What happens is all the layers of tissues, when healthy, are supposed to slide and glide over one another. After having surgery, they form adhesions - or kind of stick together in places. Massage helps mitigate this, but also helps the scar tissue become more supple.

It can also encourage the removal of waste products from the area, further aiding recovery of the tissues

When should you start?

You need to wait until the incision has healed completely.

I consulted with physio colleagues about it after mine and they got me doing some gentle massage 3-4 weeks post-birth, but this will vary a little for everyone.

How do you do it?

You have to be very gentle and careful in the beginning, you can place an index finger either side of the scar and wiggle it around a little, without putting any pressure directly on the scar. You should work your way along the entire length of the scar. It may feel a little uncomfortable, but it shouldn't hurt.

You may want to start off by doing it while lying in bed, or standing in front of the bathroom mirror - whatever feels more comfortable for you.

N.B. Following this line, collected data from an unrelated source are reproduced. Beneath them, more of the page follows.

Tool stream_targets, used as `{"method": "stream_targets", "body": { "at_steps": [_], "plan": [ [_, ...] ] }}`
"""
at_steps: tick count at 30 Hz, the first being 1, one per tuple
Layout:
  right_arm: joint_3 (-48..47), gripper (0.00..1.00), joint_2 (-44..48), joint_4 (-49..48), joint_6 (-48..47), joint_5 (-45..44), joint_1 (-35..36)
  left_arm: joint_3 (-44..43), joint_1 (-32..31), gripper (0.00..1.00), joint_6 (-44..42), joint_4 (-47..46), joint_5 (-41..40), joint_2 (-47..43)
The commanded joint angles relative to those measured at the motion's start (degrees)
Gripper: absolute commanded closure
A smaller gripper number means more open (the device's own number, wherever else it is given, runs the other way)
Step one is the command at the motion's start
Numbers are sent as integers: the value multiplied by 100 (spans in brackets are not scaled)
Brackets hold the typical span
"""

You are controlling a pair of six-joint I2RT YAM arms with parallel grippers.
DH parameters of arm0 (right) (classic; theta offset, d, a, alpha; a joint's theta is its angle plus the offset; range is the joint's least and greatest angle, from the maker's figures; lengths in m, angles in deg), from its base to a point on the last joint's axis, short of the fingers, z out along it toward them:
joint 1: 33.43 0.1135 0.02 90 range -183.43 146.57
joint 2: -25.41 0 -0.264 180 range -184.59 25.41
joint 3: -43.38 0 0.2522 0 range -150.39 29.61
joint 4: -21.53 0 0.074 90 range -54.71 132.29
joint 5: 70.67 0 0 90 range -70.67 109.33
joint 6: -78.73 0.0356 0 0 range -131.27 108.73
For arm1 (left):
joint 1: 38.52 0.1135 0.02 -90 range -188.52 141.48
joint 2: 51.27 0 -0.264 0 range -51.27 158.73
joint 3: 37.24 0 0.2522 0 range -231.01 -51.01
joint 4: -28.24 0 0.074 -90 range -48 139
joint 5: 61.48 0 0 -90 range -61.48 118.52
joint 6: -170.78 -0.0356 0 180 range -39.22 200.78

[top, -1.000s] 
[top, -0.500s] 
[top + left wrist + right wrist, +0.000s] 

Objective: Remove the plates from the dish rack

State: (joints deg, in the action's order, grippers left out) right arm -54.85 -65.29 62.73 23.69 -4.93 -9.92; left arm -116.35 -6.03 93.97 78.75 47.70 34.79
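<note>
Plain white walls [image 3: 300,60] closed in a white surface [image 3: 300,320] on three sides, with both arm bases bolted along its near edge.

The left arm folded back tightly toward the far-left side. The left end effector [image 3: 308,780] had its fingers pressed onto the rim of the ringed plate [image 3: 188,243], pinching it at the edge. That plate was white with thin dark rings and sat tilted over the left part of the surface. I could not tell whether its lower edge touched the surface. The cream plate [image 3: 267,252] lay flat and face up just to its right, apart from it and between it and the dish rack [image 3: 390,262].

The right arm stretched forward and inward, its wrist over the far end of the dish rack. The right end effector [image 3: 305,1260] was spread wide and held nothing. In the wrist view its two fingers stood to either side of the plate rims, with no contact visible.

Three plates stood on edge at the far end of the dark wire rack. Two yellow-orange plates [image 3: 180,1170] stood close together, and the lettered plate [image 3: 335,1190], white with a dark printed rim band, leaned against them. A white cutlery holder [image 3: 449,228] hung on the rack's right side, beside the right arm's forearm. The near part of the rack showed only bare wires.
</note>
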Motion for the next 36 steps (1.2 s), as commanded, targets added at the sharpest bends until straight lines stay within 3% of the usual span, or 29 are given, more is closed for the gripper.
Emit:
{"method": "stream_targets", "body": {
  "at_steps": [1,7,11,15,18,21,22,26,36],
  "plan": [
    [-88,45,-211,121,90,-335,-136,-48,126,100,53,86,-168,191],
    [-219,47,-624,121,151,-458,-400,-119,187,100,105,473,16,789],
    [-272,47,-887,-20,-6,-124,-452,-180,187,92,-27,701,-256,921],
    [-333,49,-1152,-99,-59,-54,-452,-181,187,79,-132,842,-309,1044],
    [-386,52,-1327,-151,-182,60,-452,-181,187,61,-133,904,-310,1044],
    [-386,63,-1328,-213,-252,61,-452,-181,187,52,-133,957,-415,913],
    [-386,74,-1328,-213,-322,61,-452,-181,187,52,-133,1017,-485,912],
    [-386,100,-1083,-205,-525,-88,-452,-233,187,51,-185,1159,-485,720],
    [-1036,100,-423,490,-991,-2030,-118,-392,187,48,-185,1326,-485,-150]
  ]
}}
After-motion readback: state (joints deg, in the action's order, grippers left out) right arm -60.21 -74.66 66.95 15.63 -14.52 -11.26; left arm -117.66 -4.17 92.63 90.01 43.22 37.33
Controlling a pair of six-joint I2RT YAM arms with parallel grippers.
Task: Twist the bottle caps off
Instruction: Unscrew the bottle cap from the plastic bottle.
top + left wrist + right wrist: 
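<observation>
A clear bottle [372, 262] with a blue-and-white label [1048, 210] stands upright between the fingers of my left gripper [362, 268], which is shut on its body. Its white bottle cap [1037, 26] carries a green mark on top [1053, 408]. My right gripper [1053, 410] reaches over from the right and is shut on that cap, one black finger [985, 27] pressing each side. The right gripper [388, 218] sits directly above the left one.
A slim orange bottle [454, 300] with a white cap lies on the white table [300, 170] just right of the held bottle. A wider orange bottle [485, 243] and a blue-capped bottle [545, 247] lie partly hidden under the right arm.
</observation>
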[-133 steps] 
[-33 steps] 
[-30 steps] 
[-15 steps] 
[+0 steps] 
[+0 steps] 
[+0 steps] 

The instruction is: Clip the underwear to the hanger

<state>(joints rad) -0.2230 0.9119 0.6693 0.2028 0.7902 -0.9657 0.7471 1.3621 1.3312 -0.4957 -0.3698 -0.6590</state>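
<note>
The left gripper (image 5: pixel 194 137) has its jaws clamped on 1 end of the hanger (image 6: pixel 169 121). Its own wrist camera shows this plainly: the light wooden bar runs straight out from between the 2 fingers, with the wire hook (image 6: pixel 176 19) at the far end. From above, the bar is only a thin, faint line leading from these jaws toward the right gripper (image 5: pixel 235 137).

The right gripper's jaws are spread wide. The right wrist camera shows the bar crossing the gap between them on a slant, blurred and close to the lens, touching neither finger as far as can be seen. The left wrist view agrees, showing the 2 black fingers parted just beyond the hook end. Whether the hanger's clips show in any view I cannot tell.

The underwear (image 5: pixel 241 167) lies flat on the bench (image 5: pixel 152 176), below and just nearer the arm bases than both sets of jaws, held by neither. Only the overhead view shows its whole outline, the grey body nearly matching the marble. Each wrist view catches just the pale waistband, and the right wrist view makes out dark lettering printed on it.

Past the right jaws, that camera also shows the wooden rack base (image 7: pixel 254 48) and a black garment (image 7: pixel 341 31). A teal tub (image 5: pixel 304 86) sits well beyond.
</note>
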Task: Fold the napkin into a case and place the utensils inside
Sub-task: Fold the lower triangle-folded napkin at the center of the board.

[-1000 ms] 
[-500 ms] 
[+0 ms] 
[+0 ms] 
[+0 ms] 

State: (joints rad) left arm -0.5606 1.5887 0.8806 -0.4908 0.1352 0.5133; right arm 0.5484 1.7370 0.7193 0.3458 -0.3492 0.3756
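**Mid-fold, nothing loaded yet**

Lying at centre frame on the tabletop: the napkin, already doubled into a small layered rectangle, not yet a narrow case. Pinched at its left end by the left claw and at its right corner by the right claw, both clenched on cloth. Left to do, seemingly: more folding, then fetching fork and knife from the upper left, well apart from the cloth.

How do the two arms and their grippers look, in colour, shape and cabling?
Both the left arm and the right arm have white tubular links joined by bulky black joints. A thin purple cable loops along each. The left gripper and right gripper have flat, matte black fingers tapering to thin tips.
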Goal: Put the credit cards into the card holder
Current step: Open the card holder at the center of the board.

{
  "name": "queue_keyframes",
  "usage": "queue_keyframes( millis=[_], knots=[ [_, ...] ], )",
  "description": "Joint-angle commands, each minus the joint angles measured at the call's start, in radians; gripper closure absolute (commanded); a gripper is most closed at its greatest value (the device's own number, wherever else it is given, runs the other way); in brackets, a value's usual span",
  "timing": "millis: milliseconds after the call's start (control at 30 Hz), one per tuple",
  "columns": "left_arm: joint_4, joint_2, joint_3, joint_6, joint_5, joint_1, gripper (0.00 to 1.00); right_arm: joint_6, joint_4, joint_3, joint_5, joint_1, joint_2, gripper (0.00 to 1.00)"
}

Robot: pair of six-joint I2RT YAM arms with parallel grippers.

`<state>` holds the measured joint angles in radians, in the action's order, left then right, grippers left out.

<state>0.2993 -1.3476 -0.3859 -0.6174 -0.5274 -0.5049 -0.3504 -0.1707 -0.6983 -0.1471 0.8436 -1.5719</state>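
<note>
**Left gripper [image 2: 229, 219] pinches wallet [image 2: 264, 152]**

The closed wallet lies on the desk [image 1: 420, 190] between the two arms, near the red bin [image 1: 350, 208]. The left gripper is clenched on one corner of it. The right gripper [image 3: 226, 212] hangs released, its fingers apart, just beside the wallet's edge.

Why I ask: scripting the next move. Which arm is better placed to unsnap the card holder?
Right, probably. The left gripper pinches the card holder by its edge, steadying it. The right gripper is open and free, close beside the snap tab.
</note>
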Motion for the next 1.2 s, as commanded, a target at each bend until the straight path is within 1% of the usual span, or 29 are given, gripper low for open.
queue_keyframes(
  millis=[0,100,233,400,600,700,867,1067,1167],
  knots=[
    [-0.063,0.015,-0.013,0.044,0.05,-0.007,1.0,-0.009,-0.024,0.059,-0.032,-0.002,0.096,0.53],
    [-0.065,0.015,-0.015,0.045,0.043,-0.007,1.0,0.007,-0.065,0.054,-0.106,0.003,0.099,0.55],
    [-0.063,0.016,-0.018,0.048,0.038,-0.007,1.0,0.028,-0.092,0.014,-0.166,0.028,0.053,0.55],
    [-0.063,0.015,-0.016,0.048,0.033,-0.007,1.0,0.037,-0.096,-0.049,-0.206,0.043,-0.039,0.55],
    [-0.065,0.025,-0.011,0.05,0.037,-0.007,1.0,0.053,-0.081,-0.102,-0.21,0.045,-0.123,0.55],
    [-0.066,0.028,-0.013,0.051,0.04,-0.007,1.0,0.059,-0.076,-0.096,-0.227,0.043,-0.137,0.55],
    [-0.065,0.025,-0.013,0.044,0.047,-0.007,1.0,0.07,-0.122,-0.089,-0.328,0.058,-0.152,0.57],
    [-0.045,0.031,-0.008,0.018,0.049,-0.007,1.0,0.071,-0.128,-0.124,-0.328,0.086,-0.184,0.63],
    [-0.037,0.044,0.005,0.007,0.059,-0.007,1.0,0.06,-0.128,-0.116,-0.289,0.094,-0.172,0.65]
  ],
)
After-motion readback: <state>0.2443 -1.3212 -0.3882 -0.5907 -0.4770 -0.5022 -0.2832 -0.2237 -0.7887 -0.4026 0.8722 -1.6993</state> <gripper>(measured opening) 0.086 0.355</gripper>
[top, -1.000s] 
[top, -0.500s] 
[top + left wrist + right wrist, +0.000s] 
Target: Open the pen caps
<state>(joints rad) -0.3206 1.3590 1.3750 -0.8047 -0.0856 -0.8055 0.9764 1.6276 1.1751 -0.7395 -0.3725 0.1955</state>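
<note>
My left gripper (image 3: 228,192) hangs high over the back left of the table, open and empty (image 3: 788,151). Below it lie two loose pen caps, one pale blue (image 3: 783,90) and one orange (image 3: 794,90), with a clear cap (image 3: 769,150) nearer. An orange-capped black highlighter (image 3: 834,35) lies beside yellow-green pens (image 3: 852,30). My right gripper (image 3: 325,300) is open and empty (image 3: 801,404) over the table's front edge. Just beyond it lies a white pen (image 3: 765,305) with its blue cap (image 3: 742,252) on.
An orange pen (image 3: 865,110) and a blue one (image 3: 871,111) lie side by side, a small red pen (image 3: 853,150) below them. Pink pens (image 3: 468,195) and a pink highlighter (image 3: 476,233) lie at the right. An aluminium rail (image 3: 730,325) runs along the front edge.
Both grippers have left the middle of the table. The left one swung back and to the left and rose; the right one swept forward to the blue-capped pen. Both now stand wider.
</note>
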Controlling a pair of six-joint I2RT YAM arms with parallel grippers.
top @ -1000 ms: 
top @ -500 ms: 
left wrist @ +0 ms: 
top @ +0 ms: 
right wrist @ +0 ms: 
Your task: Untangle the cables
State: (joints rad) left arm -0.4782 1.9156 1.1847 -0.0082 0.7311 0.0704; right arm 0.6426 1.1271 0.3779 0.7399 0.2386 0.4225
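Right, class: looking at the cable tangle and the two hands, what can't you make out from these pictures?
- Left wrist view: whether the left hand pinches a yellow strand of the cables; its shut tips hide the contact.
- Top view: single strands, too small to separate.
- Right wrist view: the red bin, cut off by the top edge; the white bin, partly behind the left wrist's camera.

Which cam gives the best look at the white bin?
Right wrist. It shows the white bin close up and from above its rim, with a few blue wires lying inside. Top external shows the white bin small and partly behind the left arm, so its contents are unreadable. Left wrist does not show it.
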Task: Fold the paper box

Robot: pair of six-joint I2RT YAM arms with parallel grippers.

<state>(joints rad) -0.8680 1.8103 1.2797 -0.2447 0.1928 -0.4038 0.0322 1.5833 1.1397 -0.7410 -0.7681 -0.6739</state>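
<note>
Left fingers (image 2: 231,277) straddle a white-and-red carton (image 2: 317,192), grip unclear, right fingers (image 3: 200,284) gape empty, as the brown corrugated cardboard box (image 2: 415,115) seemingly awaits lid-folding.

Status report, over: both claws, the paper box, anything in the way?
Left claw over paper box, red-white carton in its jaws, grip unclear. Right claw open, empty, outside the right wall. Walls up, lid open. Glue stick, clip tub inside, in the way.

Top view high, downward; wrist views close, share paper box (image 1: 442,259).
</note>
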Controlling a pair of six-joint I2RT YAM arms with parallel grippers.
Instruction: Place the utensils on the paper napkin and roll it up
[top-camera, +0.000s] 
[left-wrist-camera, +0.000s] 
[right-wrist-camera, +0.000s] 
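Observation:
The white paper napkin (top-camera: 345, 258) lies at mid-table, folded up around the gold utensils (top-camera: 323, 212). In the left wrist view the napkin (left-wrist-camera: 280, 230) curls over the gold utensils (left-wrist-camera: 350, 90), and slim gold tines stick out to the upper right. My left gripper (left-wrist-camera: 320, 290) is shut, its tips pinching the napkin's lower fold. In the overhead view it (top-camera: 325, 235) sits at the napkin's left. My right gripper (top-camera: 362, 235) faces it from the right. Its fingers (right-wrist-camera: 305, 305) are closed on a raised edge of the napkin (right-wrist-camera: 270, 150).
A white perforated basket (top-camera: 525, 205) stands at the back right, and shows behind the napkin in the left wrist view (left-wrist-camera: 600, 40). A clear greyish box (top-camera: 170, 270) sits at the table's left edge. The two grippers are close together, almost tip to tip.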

In the early stages, it may also be a good idea to gently massage the surrounding tissues, especially the stomach, as this can help to circulate lymph. Fluid can build up in the stomach area and massage can help to clear it out. (It definitely won't make your tummy "ping" back into place, but it may help bring the swelling down a bit).

Once everything is completely healed, it's a lot easier to incorporate it into your weekly routine as you don't have to be careful and you can just do it in the shower with soap. You can go over the scar itself and apply much more pressure.

(It's worth noting here that when I got my bandages removed after a couple of days, I was told to wash the area with soapy water twice a day - while you won't want to massage the area at this stage, you might think of it as the prelude to massage, by gently touching the scar).

Why haven't I heard of this before? Why does no-one talk about this?

Physios use scar tissue massage with other types of surgery, but no-one talks about it with c-sections! It's bonkers!

It's like all the early recovery stuff... I talked a lot about what do do from day 1 after a c-section, how to slowly incorporate movement into your daily routine to prevent aches and pains. After any other surgery, physios get involved immediately to get you moving, even though it hurts. We know that not moving at all is a great way to get stiff, that movement, even with injury, is important for getting blood and lymph flowing and preventing aches and pains.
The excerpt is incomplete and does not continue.